■ What you should do:
In the listing below, find every line containing "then" and copy it out.

■ Provided material:
##########

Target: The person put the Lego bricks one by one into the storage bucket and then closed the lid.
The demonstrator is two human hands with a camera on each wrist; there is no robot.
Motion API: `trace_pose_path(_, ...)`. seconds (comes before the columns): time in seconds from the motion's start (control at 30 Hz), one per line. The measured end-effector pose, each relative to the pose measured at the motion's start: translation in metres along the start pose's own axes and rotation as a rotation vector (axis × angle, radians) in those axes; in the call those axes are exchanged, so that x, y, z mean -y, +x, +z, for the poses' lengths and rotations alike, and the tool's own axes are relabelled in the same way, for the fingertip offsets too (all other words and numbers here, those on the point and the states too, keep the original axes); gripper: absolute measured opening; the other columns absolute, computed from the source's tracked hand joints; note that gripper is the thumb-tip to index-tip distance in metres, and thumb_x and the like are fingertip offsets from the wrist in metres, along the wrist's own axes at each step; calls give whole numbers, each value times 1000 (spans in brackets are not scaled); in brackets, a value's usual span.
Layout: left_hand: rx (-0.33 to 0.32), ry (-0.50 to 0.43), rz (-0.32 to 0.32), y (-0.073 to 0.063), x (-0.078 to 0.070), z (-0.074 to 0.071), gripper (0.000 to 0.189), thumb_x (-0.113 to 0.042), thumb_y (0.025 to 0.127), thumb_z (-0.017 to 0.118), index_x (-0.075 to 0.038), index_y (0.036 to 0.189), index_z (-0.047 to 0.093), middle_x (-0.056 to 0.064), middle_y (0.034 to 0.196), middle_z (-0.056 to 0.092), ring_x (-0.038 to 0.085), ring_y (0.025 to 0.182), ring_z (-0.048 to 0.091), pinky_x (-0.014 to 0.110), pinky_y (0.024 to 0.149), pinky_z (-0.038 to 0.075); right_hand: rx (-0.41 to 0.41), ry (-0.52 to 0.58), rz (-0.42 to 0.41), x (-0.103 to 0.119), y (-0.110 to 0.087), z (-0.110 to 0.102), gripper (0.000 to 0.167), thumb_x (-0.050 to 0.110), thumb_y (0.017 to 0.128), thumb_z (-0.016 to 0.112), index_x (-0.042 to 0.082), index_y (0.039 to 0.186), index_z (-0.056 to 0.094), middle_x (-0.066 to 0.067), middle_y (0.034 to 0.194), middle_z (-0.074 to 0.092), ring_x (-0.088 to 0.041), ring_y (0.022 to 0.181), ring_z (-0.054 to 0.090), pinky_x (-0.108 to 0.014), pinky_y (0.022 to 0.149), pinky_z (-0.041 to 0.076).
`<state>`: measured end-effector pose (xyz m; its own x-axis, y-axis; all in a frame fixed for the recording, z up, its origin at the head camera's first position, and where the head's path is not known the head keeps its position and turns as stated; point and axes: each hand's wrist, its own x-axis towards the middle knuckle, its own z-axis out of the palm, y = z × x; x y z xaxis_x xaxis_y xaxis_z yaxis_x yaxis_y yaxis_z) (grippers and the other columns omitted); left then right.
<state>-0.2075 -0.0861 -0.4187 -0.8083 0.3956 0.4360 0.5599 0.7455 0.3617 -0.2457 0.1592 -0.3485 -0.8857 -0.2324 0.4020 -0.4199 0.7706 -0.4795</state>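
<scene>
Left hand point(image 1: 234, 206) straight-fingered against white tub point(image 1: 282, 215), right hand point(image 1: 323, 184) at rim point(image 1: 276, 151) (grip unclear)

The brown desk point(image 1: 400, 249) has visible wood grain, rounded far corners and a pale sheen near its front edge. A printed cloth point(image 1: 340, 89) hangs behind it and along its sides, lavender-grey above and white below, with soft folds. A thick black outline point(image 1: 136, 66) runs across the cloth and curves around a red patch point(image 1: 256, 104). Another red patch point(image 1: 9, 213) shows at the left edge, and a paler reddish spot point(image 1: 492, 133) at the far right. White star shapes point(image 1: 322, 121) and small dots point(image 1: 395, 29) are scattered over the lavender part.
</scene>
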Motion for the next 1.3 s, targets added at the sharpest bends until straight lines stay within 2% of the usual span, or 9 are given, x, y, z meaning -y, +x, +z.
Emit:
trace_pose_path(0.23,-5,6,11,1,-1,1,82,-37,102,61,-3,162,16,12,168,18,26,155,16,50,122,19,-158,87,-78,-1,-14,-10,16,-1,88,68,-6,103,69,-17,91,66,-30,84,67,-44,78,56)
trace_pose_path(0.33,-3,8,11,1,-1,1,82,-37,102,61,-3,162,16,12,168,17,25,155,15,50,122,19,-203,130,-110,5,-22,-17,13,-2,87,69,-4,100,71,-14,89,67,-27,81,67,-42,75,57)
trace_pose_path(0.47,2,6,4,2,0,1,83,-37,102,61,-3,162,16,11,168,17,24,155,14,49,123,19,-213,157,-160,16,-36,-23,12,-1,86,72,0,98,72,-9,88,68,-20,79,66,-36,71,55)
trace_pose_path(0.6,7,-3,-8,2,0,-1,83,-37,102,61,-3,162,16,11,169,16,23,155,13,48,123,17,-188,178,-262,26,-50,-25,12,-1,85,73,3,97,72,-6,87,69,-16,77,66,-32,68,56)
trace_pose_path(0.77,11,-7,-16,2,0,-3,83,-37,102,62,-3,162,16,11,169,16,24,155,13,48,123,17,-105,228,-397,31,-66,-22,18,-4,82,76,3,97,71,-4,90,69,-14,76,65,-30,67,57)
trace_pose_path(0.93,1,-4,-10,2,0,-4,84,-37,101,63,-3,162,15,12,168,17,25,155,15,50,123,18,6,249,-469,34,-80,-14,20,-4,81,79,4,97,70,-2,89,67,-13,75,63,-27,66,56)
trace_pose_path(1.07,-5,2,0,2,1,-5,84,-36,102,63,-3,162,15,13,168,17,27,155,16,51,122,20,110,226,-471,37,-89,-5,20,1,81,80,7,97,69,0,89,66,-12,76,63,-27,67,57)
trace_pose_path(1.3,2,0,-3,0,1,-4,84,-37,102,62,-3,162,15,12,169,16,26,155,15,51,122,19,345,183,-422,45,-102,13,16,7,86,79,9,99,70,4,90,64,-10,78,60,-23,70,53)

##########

■ Task answer:
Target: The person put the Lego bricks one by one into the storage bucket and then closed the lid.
`<state>`: measured end-effector pose (xyz m; its own x-axis, y-axis; all in a frame fixed for the recording, z up, its origin at the head camera's first position, and where the head's path is not known the head keeps its position and turns as stated; point and axes: each hand's wrist, its own x-axis towards the middle knuckle, its own z-axis out of the palm, y = z × x; x y z xaxis_x xaxis_y xaxis_z yaxis_x yaxis_y yaxis_z) (grippers and the other columns omitted); left then right.

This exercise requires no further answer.